Once at my location, I follow all local laws. So when I got to my destination for the night in California, I put the firing pin back in the gun and then left it locked in the case until I got out of California. The first truck stop inside Arizona, it came out of the case and went back on my belt.
When you travel, use gear you know and know how to use. Standing with the doors open at the truck stop trying to get your holster and gun on your belt is not the time to see if a new holster works. Once I got my gun back under my control where it belonged, I felt much better. I kept the gun on for the entire trip home because it’s legal.

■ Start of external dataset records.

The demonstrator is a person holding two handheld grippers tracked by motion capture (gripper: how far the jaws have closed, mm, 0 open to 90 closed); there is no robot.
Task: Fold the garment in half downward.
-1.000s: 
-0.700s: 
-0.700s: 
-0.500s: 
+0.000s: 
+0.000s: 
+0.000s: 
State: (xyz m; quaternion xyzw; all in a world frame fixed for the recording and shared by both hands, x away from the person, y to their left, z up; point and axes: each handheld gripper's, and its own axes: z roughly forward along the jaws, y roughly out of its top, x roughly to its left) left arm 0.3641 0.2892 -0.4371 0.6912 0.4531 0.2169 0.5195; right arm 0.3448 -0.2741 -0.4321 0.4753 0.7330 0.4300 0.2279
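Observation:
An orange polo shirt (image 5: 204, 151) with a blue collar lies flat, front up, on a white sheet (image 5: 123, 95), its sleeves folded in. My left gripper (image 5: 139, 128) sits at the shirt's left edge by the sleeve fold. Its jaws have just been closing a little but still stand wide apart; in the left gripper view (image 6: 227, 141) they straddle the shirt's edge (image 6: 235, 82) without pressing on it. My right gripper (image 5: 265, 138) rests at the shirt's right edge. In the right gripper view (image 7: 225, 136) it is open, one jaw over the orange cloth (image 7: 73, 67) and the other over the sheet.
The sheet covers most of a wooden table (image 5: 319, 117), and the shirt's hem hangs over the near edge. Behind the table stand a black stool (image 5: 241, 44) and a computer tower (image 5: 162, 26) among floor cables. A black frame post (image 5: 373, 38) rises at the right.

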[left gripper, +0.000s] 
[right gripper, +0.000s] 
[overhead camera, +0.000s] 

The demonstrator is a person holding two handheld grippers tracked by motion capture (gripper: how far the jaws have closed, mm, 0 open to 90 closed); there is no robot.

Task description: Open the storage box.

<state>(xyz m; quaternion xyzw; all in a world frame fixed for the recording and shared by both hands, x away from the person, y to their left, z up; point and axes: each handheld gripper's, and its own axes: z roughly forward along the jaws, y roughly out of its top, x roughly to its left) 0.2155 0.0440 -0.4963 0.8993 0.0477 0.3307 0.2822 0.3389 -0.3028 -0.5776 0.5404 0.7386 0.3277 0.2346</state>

We stopped at a friend’s house and I made sure to keep the gun on me because he has young kids. Later, we stopped at a hotel and the gun went into my bag while I slept, right next to my flashlight and extra ammo. I put it on the floor on the side of the bed away from the door. Not a perfect solution, but it’s better than far away or under the pillow. I’ve trained for too long to make my gun handling skills second nature. I don’t want an oops while I’m sleeping, so the gun goes just out of my reach. That also gives me time that I have to become fully awake before acting with a firearm to what I might perceive as a threat while I’m half asleep but might be my roommate coming back from a late night bathroom trip.
If you have to fly with your gun, take a piece of the gun so the gun doesn’t operate to protect someone from being killed with your gun if it’s stolen. I’ve been doing this for years, but luckily never had to test the theory, as I’ve not had a gun stolen from me yet.